Антитромботические средства в лечении ХСН
ХСН – это состояние с большим риском тромбообразования, а в условиях мерцательной аритмии вероятность тромбоэмболий возрастает в несколько раз. У больных ХСН назначение непрямого антикоагулянта варфарина показано при имеющейся мерцательной аритмии в сочетании с одним из признаков:
пожилой возраст;
наличие тромбоэмболий в анамнезе;
сведения о ранее имевшихся нарушениях мозгового кровообращения;
наличие внутрисердечных тромбов;
резкое снижение ФВ (< 35 %) и дилатация камер;
наличие в анамнезе операций на сердце.
Во время приема необходимой дозы варфарина проводится контроль международного нормализованного отношения (МНО). Оно должно быть в пределах 2,0-3,0.
Прием варфарина не может быть заменен назначением антитромботических средств из других групп (ацетилсалициловая кислота, клопидогрель), которые по риску осложнений (кровотечений) не отличается от варфарина, а по эффективности - уступают.
У больных с синусовым ритмом находящихся на постельном режиме для предотвращения тромбозов могут назначаться низкомолекулярные гепарины (эноксипарин по 40 мг в сутки, в течение 2-3 недель).
Вспомогательные средства в лечении ХСН
Периферические вазодилататоры
Показанием для назначения нитратов при ХСН является ИБС с приступами стенокардии.

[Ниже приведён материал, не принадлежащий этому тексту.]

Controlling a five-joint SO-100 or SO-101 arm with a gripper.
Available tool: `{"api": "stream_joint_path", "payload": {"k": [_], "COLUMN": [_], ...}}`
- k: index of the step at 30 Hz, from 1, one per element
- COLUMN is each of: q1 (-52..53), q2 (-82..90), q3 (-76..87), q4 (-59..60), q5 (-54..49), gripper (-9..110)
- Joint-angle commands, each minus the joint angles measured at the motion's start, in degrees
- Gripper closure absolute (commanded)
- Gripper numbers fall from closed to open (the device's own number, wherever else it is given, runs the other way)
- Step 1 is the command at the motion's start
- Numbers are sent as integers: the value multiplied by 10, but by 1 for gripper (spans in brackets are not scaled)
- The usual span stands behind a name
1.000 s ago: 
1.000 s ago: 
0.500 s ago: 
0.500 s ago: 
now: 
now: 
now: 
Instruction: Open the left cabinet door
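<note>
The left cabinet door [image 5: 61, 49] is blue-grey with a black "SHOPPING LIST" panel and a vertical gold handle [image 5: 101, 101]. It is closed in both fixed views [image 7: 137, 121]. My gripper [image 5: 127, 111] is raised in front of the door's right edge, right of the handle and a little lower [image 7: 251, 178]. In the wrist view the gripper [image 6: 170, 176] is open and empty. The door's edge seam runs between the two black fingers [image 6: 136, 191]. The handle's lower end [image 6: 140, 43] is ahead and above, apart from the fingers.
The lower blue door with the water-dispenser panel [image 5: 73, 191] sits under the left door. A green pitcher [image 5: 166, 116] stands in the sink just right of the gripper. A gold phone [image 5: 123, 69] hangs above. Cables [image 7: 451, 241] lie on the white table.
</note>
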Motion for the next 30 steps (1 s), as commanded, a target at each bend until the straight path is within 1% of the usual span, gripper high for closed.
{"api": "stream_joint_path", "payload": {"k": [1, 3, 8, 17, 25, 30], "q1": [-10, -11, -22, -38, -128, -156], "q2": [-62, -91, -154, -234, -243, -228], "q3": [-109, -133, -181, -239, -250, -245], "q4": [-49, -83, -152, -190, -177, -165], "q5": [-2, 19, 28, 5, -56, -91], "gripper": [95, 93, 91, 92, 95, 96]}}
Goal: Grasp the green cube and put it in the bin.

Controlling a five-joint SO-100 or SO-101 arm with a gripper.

Во всех других случаях нитраты не применяются, так как снижая АД затрудняют назначение препаратов группы иАПФ.
Антиаритмические средства
У многих больных ХСН регистрируются различные нарушения ритма. Лечение при ХСН требуют опасные для жизни желудочковые нарушения ритма. Чаще используются β-АБ, обладающие антифибрилляторным действием. При ХСН I – II ст используется кордарон в малых дозах (100-200мг/сут).
При мерцательной аритмии назначается дигоксин (0,135-0,25 мг/сут) для контроля ЧСС. Методом профилактики жизнеугрожающих желудочковых аритмий является постановка кардиовертера-дифибриллятора.
Средства нерекомендованные к применению при ХСН
нестероидные противовоспалительные препараты (селективные и неселективные, включая аспирин > 325 мг/сут);
глюкокортикостероидные гормоны;
трициклические антидепрессанты;
антиаритмические препараты I класса;
блокаторы медленных кальциевых каналов (верапамил, дилтиазем, дигидропиридины).
Вприведённом клиническом примере постановка диагноза и назначение адекватной терапии были своевременными, но, к сожалению, лекарственные препараты, назначенные врачом, пациент не принимал до последнего времени, когда появились симптомы далеко зашедшей хронической сердечной недостаточности. Последнее обстоятельство значительно ухудшает прогноз для жизни пациента.